**EXERCISE DATA:**
┄┄┄┄┄┄

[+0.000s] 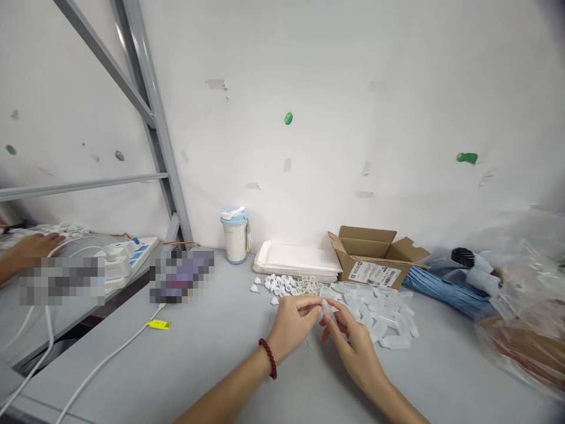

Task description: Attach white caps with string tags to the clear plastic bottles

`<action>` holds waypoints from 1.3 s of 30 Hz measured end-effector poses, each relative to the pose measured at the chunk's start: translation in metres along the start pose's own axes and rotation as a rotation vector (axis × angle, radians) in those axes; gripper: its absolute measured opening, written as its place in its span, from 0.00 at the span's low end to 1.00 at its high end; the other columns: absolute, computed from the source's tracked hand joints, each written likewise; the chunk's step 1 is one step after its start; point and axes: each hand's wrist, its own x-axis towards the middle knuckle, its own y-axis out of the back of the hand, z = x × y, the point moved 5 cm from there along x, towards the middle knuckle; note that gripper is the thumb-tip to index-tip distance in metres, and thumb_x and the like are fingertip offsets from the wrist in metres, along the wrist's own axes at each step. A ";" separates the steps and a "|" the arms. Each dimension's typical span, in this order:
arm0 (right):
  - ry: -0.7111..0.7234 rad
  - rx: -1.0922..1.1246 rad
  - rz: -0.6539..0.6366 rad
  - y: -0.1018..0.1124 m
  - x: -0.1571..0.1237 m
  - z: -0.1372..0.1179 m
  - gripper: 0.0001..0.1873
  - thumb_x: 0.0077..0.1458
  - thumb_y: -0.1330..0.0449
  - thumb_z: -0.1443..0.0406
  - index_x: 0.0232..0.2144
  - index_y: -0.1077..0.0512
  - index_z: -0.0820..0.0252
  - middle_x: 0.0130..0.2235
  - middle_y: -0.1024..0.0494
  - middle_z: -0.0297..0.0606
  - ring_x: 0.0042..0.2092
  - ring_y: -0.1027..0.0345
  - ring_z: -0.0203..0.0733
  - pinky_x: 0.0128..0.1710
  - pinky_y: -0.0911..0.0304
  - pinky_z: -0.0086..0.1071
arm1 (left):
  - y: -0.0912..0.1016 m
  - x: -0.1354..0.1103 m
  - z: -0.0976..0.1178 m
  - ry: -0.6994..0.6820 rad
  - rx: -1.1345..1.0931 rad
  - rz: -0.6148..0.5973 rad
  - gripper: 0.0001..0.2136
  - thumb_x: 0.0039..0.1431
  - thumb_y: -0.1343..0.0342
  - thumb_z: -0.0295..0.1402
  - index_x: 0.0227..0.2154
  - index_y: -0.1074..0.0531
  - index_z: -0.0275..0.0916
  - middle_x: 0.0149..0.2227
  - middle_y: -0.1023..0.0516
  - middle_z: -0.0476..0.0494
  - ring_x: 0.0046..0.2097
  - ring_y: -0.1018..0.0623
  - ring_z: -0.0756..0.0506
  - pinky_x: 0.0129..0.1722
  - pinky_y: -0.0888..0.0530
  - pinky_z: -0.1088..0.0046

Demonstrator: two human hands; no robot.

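Tube half covered, edges cropped, print unreadable.
The left hand [292,323] and right hand [355,341] hid much of the tube [326,308] between them, and its lower end could not be made out; both forearms ran off the bottom edge. Pixel blocks blurred the device [184,278] and a patch at far left, by the co-worker's hand [37,246], whose arm the left edge cut. The frame [148,76] left through the top, the cord [111,351] through the bottom. Print on the label [374,274] and tag [159,324] was too small to read. The front wall hid the floor of the box [368,234].
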 end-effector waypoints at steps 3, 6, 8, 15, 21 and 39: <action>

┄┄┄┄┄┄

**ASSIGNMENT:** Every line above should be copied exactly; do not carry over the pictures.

**WRITTEN RESPONSE:**
[+0.000s] 

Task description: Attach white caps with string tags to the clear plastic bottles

`<action>` holds waypoints from 1.3 s of 30 Hz measured end-effector poses, each relative to the pose measured at the chunk's start: translation in metres along the start pose's own axes and rotation as a rotation vector (axis × angle, radians) in those axes; gripper: its absolute measured opening, written as its place in its span, from 0.00 at the span's low end to 1.00 at its high end; the other columns: absolute, computed from the source's tracked hand joints, each written likewise; the chunk's step 1 is one step after its start; point and axes: each hand's wrist, its own x-axis towards the middle knuckle, its own y-axis out of the back of the hand, z = x × y, the point moved 5 cm from there along x, towards the middle knuckle; note that gripper is the thumb-tip to index-tip distance in metres, and thumb_x and the like are fingertip offsets from the wrist in metres, along the wrist's own axes at each step. A ";" separates the steps and a "|" the arms. Each dimension's typical span, in this order:
arm0 (right):
  - ry: -0.7111..0.7234 rad
  - rx: -1.0922..1.1246 rad
  - rz: -0.6539..0.6366 rad
  - y: -0.1018..0.1124 m
  - x: -0.1571..0.1237 m
  - z: -0.1372..0.1179 m
  - gripper: 0.0001..0.1873
  - thumb_x: 0.0077..0.1458
  - thumb_y: -0.1330..0.0449
  - thumb_z: -0.1443..0.0406
  - index_x: 0.0232..0.2144
  - index_y: -0.1077..0.0512
  - index_z: -0.0820..0.0252
  - middle_x: 0.0130..0.2235
  - middle_y: -0.1024..0.0494
  - middle_z: -0.0297..0.0606
  - ring_x: 0.0042..0.2092
  - ring_y: -0.1027..0.0345
  - ring_z: -0.0203..0.0733
  - pinky_x: 0.0128..0.1710
  - pinky_y: -0.0911..0.0304
  - pinky_z: -0.0086..0.1071
arm1 (left):
  - y: -0.0912..0.1016 m
  - x: -0.1354..0.1103 m
  - z: -0.0976..0.1178 m
  - ry: -0.6994..0.6820 rad
  - rx: -1.1345..1.0931 rad
  - rz: -0.6148..0.5973 rad
  - gripper: 0.0001..0.2136
  - thumb_x: 0.0039..0.1431
  - thumb_y: -0.1343..0.0342
  - thumb_z: -0.0295..0.1402
  - index_x: 0.0227..0.2154
  - index_y: -0.1074..0.0531
  - index_z: -0.0275..0.0916
  - middle_x: 0.0149..0.2227
  - middle_y: -0.1023..0.0516
  - middle_z: -0.0476..0.0494
  - ring_x: 0.0046..0.2097
  - ring_y: -0.1018..0.0623
  - ring_z: -0.0756..0.0506
  - pinky_x: 0.0129..0.1722
  - pinky_y: -0.0888..0.0530
  - pinky_z: -0.1088..0.0046

Demonstrator: two human hands; no robot.

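Tube half covered, edges cropped, print unreadable.
The left hand [292,323] and right hand [355,341] hid much of the tube [326,308] between them, and its lower end could not be made out; both forearms ran off the bottom edge. Pixel blocks blurred the device [184,278] and a patch at far left, by the co-worker's hand [37,246], whose arm the left edge cut. The frame [148,76] left through the top, the cord [111,351] through the bottom. Print on the label [374,274] and tag [159,324] was too small to read. The front wall hid the floor of the box [368,234].
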 end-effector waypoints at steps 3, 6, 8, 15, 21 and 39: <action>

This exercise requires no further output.